Over drinks the other night, I was talking to another poet who said that contemporary poets have moved away from myth. This might be true in a world of word games and carbon copies. However, a womb-shaped wormhole by j/j hastain is not lamentable in this way. “by funnel and by phallic” hastain gives over a “monotone-less monument” in which a mythological avatar, known as the unicorn, gets to know the virgin, while swimming into the virgin & becoming the virgin, thus drawing “the body of the beast to a submissive stance.” I swim in the myth of this; as reader, I enter a new virginity in which the unicorn is tamed, thrown into “positional rest.”
Of course the language here is often sexual, primordial, begging the most eloquent sex rites of ancient scenes where The Great Rite is enacted. A swell up in which “… the unicorn might tear the impending /virgin / into bloody bits.” This is not apologetic, but it is “beloved poise” through which an unseasonal ritual takes place. This is the uncovering of a sacred space that is not a line, but chora uninterrupted & thrashing.
Certainly many traditionalists will be made uncomfortable with this poetics of penetration, for the reader will be unicorn as well as virgin. There is a potency achieved, however, by taking on each of these roles, to reach into the tender regions, to swirl the “pits of papyrus” & feel the mantra.

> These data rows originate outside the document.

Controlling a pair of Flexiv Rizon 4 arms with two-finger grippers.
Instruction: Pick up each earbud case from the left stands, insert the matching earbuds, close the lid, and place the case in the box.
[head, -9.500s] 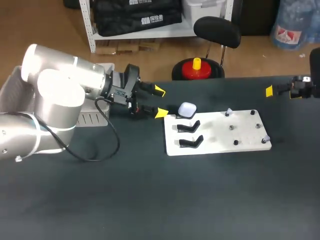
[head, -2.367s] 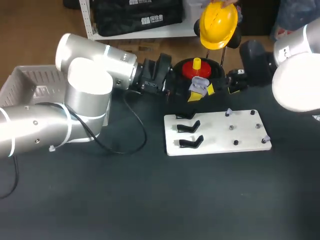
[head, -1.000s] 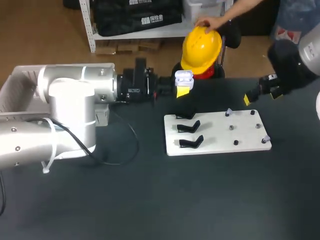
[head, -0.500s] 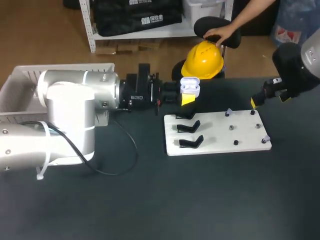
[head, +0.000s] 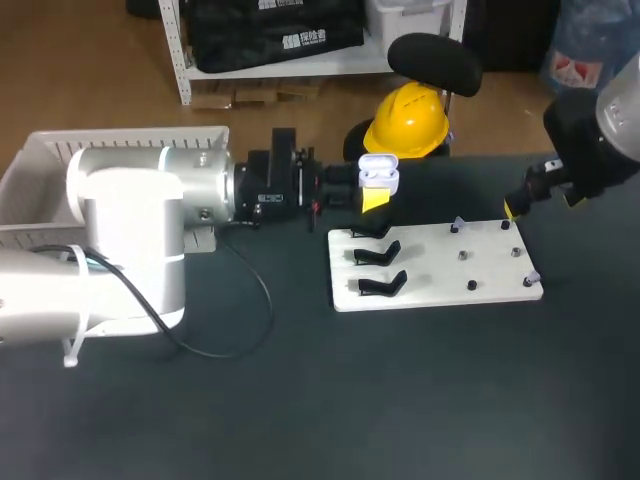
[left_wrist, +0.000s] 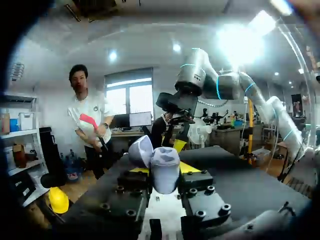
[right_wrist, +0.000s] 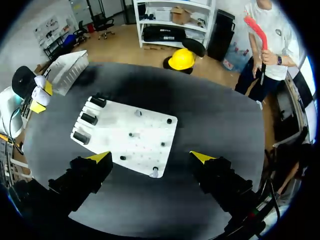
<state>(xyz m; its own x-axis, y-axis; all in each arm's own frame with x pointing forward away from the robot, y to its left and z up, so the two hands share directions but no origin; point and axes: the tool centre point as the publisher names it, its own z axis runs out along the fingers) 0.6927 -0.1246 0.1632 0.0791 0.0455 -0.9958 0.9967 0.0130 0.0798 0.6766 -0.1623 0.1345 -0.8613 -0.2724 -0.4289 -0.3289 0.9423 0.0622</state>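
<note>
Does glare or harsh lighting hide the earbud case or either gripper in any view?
Head view: glare whitens the left arm's glossy silver shell, yet the open white earbud case in the left gripper reads fine. Left wrist view: ceiling lights flare beyond the gripper, leaving the case backlit and grey. Right wrist view: even light; the open right gripper and white stand board are plain.

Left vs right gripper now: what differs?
Left gripper is shut on the open earbud case; right gripper is open, empty. Left gripper sits by the black stands; right gripper hangs over the white board's opposite end. Both have yellow-tipped fingers.
</note>
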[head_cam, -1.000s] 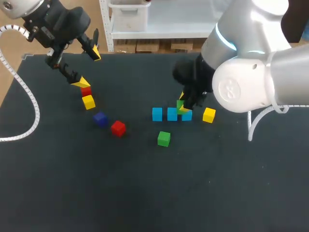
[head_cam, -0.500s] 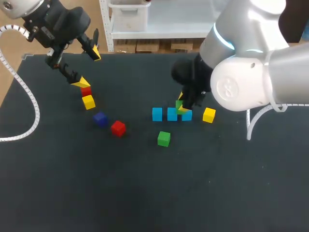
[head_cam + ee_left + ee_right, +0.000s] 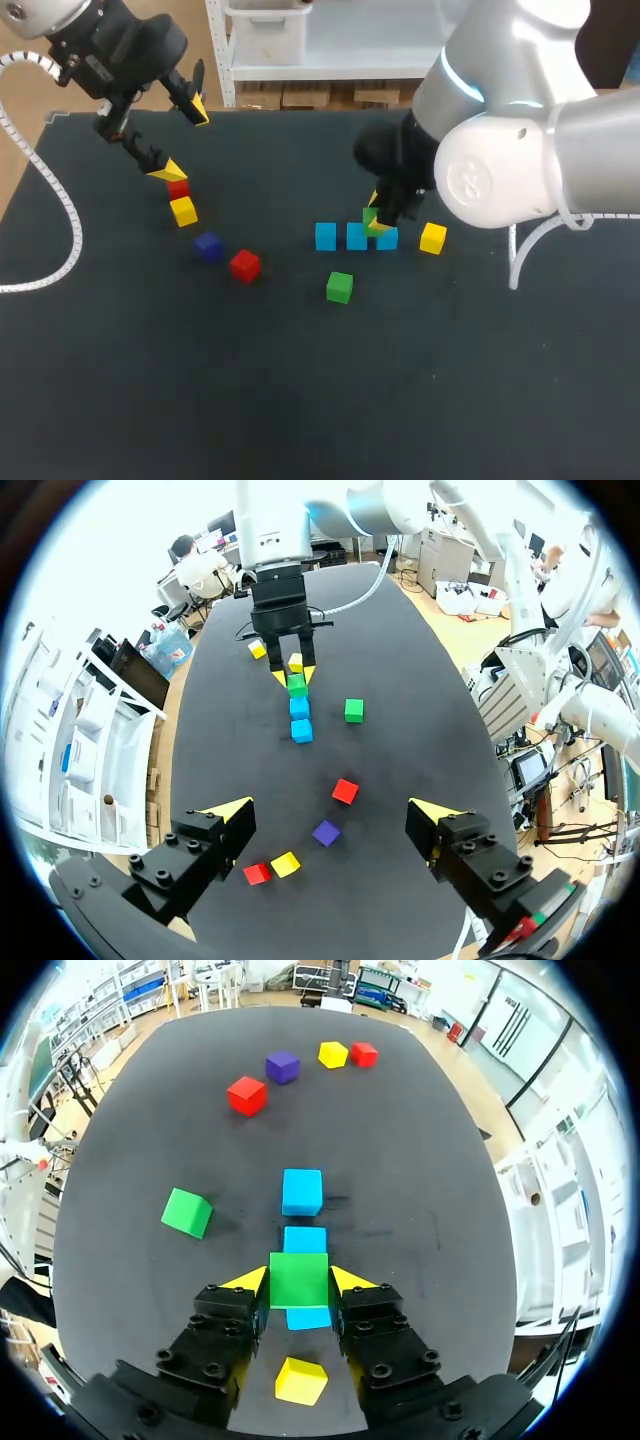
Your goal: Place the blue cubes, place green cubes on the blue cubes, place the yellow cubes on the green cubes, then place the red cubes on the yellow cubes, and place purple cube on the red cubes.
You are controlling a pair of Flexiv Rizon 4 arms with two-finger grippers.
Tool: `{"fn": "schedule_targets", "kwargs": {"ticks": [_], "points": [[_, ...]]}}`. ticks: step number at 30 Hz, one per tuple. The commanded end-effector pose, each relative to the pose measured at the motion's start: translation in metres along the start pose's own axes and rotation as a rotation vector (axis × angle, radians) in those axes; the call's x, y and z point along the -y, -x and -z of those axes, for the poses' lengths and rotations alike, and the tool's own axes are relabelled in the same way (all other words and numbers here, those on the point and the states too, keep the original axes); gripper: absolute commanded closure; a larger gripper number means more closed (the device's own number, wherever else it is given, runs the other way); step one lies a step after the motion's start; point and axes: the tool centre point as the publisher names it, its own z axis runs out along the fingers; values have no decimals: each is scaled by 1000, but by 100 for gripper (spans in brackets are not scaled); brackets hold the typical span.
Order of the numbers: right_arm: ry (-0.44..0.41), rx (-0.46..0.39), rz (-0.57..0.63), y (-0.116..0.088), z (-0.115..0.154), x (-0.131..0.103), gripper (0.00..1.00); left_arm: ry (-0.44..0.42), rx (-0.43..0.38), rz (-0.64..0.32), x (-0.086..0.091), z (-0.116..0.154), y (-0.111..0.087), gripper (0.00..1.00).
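Blue layer: three blue cubes point(image 3: 356, 238) lie in a line on the table point(image 3: 300, 400); judged done.
Green layer: under way. The right gripper point(image 3: 299, 1282) is clamped on a green cube point(image 3: 299, 1272), one finger on each side, over the two blue cubes at the row's right end. Whether the cube rests on them cannot be told.
Second green cube point(image 3: 339, 287): loose on the table, just in front of the row.
Yellow layer: not begun. A yellow cube point(image 3: 432, 238) lies beside the row's right end; a second yellow cube point(image 3: 183, 211) is well to the left.
Red layer: not begun. A red cube point(image 3: 245, 265) and a second red cube point(image 3: 178, 188) are loose at left.
Purple cube point(image 3: 208, 246): loose, beside the red cube.
Left gripper point(image 3: 183, 138): fingers spread, empty, above the second red cube.
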Motion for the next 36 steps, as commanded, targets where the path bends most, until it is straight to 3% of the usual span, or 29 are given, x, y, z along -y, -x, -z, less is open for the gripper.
{"fn": "schedule_targets", "kwargs": {"ticks": [1, 33, 36], "points": [[5, 3, 1, 0, 0, 1, 100, 1, 2, -3, 0, 0, -1, 0], [11, -2, -5, -1, -2, 3, 100, 1, 2, -3, 0, 0, -1, 0], [12, -2, -7, -2, -2, 3, 95, 1, 2, -3, 0, 0, -1, 0]]}}
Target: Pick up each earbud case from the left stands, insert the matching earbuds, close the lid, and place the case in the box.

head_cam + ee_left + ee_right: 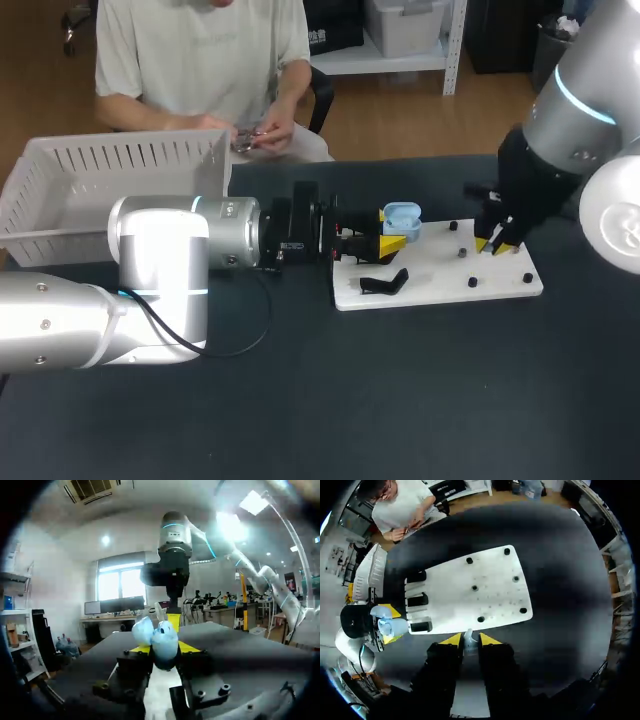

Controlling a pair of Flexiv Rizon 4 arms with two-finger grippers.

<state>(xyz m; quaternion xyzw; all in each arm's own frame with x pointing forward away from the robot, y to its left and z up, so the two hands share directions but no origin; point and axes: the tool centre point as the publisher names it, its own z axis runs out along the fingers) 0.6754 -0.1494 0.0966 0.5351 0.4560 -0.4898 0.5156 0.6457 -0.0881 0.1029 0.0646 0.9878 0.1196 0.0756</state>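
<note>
left hand (388, 230): grips rounded pale-blue case (162, 640) | right hand (466, 641): pinches white earbud (468, 634)

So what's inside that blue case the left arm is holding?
The blue case, gripped by the left gripper, has its lid open, but every view sees it from outside, so its hollow is hidden. The right gripper holds a small white earbud.
</note>
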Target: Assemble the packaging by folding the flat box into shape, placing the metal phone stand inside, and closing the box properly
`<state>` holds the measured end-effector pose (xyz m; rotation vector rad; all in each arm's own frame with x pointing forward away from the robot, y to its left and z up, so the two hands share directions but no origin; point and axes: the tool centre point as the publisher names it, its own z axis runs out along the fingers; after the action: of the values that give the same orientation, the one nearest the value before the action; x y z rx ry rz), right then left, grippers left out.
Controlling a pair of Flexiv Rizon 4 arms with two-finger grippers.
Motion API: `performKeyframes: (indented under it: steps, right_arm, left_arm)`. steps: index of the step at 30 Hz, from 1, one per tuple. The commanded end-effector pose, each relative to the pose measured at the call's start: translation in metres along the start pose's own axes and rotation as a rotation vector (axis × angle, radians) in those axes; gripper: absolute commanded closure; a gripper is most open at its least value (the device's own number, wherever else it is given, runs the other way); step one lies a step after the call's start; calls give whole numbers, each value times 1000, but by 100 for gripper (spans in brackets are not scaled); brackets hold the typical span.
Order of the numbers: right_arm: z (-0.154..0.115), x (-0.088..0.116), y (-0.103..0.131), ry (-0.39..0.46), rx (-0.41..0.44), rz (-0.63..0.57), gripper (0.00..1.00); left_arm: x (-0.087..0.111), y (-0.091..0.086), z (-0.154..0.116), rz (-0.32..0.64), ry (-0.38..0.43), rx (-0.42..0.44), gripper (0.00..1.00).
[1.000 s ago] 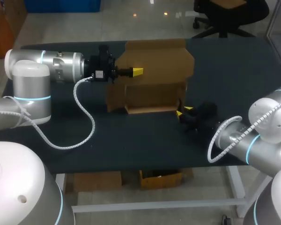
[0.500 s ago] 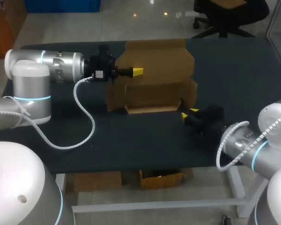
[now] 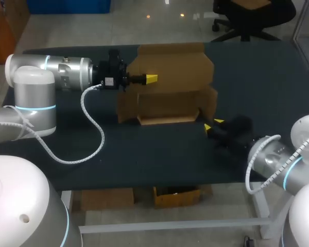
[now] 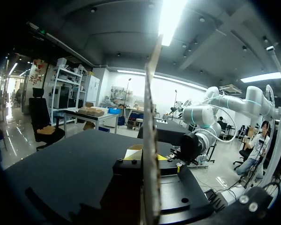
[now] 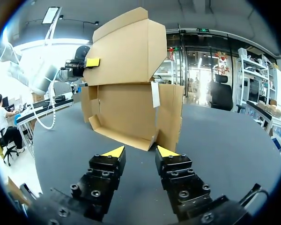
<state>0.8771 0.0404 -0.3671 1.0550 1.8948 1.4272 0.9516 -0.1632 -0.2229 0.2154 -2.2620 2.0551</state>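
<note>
The partly folded cardboard box (image 3: 167,90) stands in the upper centre of the head view, on the dark table (image 3: 144,154). Its tall rear panel (image 3: 172,64) is upright and its shallow tray opens toward the lower edge of the frame.

The left gripper (image 3: 149,78) enters from the left of the frame. It is clamped on the rear panel: in the left wrist view the cardboard runs edge-on between the two yellow tips, one on each face.

The right gripper (image 3: 212,124) lies right of centre, just beside the box's right front corner but clear of it. In the right wrist view its fingers (image 5: 169,156) are spread with nothing between them, and the box stands ahead. The metal phone stand appears in no view.

Change over the last second:
- The right gripper has backed away from the front corner toward the lower right of the frame.
- The right side flap (image 3: 211,102) now stands further out from the box end.
- The left arm has not moved.

Interpretation: one folding push on the right end appears finished and the flap released. It does not look tucked, so the box is still being shaped, and inserting the stand and closing the box remain.
</note>
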Motion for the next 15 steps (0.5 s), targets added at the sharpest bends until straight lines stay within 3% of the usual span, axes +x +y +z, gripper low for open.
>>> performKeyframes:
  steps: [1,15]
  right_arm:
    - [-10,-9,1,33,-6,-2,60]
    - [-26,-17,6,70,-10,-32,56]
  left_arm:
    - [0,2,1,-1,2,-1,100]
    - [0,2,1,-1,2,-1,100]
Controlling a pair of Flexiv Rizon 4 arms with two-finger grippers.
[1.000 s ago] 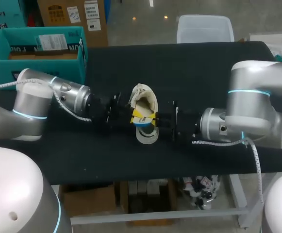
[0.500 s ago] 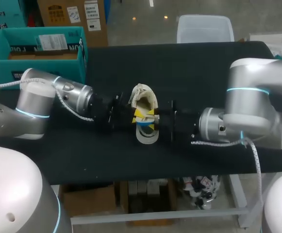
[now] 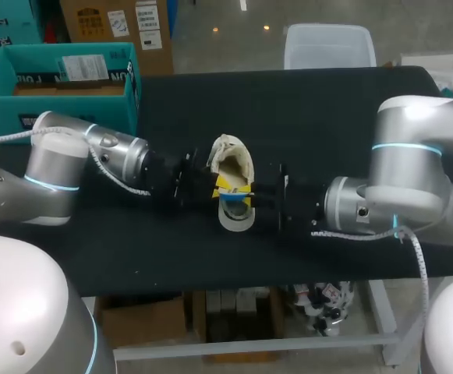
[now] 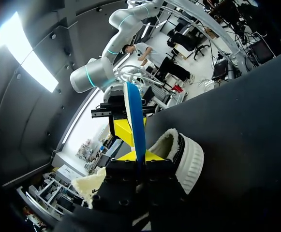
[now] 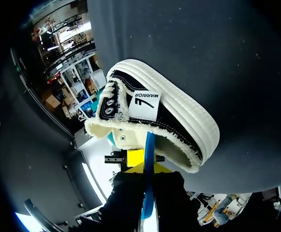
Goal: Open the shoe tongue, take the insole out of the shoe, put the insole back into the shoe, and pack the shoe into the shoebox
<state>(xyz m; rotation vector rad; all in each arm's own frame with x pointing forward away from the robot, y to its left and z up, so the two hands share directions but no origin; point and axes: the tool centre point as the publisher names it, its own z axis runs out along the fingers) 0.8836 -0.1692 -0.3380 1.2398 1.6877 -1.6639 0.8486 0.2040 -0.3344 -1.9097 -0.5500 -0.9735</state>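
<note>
The shoe point(image 3: 232, 165), black canvas with a white sole and cream fleece lining, lies mid-table with its heel toward the near edge. The blue insole point(image 3: 235, 200) stands edge-on over the heel opening, partly down in it. My left gripper point(image 3: 216, 187) comes in from the left and is shut on the insole point(image 4: 136, 123), which rises from between its yellow tips point(image 4: 133, 155). My right gripper point(image 3: 250, 195) faces it from the right and is shut on the same insole point(image 5: 149, 159). Just ahead of the right gripper lies the shoe point(image 5: 157, 113), heel opening toward it.
The teal shoebox point(image 3: 61, 100) stands open at the table's far left corner, behind my left arm. Black tabletop point(image 3: 304, 117) stretches bare beyond the shoe.
The right arm drew back slightly to the right and lower. The insole stays over the heel between both grippers. The left arm has barely moved.
</note>
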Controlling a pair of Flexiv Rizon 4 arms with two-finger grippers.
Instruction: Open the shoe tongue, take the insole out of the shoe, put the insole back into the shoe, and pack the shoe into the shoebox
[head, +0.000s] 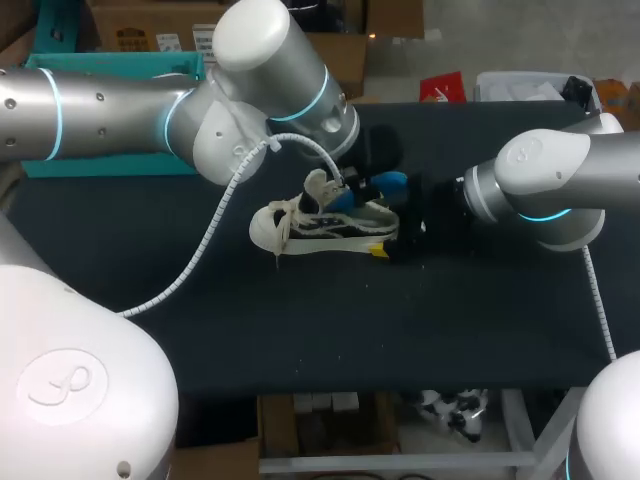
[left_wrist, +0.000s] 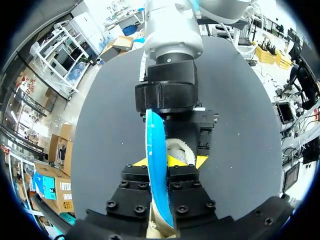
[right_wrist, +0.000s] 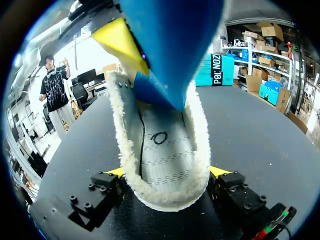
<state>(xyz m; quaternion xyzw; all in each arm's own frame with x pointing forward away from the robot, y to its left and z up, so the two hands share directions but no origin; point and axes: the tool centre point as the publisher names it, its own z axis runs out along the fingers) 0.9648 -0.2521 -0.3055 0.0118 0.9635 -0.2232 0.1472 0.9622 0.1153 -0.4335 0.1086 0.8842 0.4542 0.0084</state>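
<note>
Your left pincer (left_wrist: 169, 162) grips the blue insole (left_wrist: 156, 145). Your right pincer (right_wrist: 167, 173) clamps the shoe (right_wrist: 161, 150) by its heel on the bench (head: 480, 330).

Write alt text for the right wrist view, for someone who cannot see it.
The right claw grips the heel of a white shoe with a fleecy collar, one finger on each side, on the black table. A blue insole angles down into the shoe's opening ahead of the claw.
</note>
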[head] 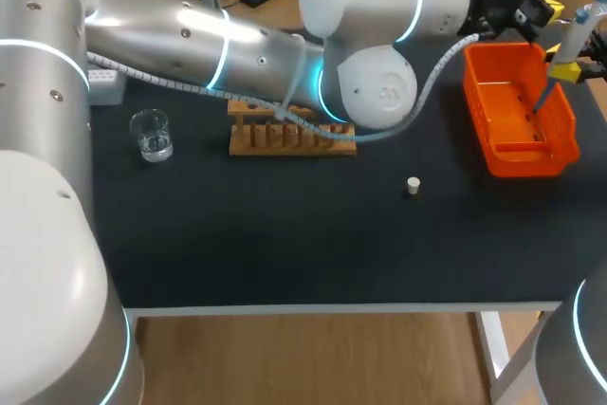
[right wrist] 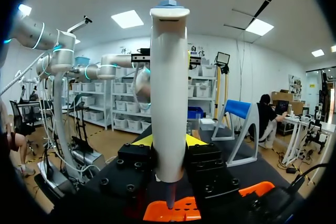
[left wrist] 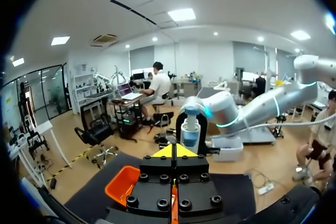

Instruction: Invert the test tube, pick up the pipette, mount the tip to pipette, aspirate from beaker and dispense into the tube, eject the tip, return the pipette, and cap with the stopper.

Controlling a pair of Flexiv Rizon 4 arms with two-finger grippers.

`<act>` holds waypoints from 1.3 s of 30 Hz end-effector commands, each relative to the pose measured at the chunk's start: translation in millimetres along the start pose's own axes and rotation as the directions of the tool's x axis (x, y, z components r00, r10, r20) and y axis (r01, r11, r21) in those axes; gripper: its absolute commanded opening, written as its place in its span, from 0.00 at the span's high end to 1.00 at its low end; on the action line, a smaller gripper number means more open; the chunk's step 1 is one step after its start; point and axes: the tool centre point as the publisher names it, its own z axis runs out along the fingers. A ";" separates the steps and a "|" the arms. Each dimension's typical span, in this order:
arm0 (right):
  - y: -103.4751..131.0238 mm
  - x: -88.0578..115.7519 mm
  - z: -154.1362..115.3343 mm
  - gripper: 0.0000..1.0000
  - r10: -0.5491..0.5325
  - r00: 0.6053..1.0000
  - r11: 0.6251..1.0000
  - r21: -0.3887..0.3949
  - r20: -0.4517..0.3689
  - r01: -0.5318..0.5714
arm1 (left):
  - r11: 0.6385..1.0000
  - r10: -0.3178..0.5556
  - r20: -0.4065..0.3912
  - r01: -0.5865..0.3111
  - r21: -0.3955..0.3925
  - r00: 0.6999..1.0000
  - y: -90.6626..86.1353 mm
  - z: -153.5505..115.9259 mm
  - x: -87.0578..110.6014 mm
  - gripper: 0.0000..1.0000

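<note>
My right gripper is shut on the white pipette, holding it upright over the orange bin. In the head view the pipette hangs at the far right, its lower end pointing into the orange bin. My left arm reaches across the table. Its gripper is shut and empty, its yellow tips just short of the pipette's blue-topped head. The glass beaker stands at the left. The stopper lies on the mat. The left arm hides part of the wooden rack. No test tube shows.
A pale box sits at the back left behind the beaker. The left arm's cable loops down over the rack. The black mat runs to the table's front edge.
</note>
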 end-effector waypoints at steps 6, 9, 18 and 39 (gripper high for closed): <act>1.0 0.2 -0.6 1.00 0.001 1.000 1.000 0.003 -0.001 -0.001 | 0.995 0.024 0.000 -0.024 -0.102 1.000 -26.3 -18.4 -5.4 0.85; 1.0 0.2 -0.6 1.00 0.001 1.000 1.000 0.003 -0.001 -0.001 | 0.993 0.031 -0.004 -0.032 -0.113 1.000 -31.1 -21.9 -6.5 0.00; 1.0 0.2 -0.6 1.00 0.001 1.000 1.000 0.003 -0.001 -0.001 | 0.986 0.035 -0.054 -0.043 -0.163 0.998 -36.5 -27.8 -7.5 0.00; 1.0 0.2 -0.6 1.00 0.001 1.000 1.000 0.003 -0.001 -0.001 | 0.975 0.065 -0.241 -0.113 -0.192 0.968 -22.0 -75.9 -18.5 0.00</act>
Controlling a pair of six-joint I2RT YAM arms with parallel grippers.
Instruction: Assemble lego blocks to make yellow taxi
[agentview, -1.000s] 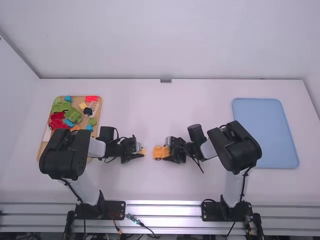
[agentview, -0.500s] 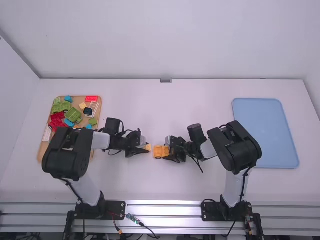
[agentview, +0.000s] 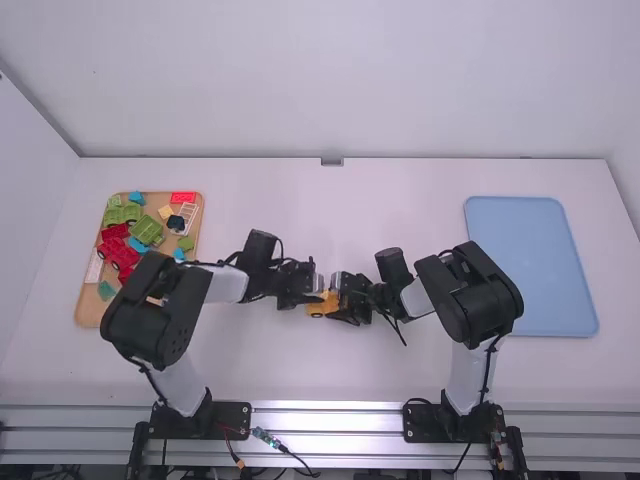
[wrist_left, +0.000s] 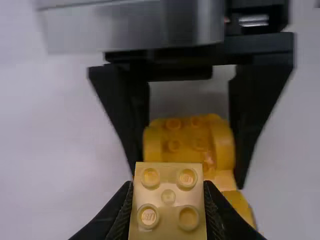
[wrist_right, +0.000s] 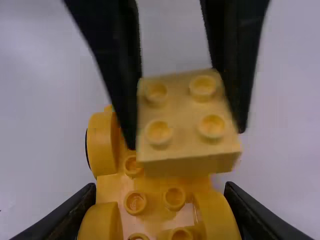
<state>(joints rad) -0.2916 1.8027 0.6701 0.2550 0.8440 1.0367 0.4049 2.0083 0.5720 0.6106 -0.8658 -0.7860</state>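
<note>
Gripping, with the fingers of the left gripper (agentview: 316, 297), a pale-yellow brick (wrist_left: 168, 197) — smooth plastic, squarish, with four round studs; parted only by its width. Clamping, between the fingers of the right gripper (agentview: 335, 306), a deeper-yellow studded taxi body (wrist_right: 155, 193) with rounded fenders, spread across its sides. Holding the brick over part of the body — cannot tell whether touching.

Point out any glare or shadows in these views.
High view: bright glare along the metal rail between the arm bases. Left wrist view: grey shading on the table just past the orange-yellow car body. Right wrist view: the pale yellow block's side face looks darker than its studded top.
</note>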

There is a “she-alternate” which describes the you or the me or the I or the you. “… I no longer have a stopping point / there is no end to you.” This poetics of rewritten virginities, of being made pure via a letters of “utmost secretions,” truly articulates the mood of orgasm, going well beyond the Reichian tone & giving “so much / upcoming grind.” Thus, this is not just a book to be read, but a book to make out with. To feel & experience the “rhizomic resuscitations.”  - Debrah Morkun

Review: Carrie Hunter



j/j hastain, Prurient Anarchic Omnibus, Spuyten Duyvil, 2011.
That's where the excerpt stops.